The answer must consist of each line below that contains the string "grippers".

+++ DATASET SECTION

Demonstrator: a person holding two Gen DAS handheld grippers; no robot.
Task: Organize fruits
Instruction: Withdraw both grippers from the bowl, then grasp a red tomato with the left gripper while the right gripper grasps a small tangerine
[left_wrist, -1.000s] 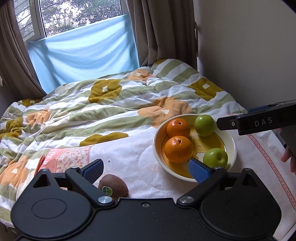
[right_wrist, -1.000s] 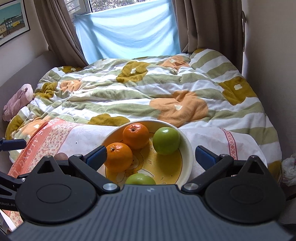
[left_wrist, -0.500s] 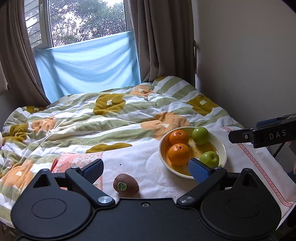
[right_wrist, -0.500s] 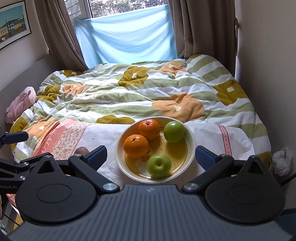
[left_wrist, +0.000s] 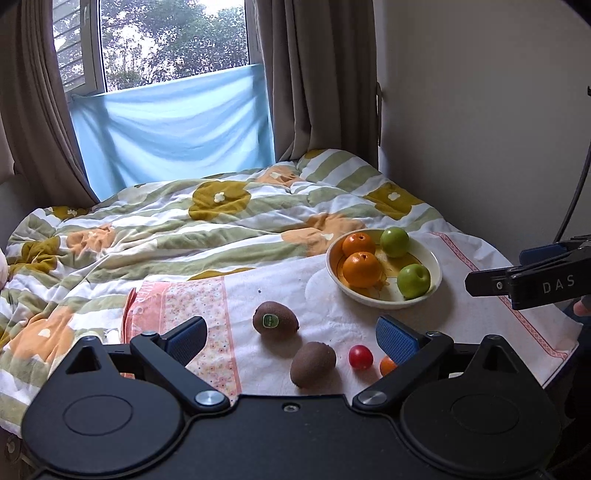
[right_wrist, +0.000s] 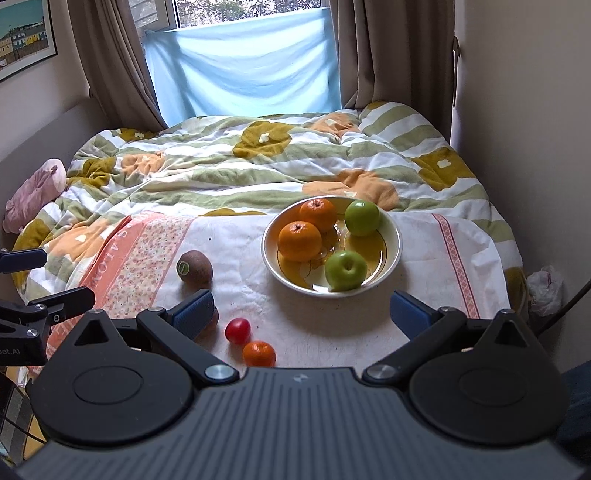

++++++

▶ **FINISHED TASK**
Demonstrator: a person holding two Gen DAS handheld grippers; no robot.
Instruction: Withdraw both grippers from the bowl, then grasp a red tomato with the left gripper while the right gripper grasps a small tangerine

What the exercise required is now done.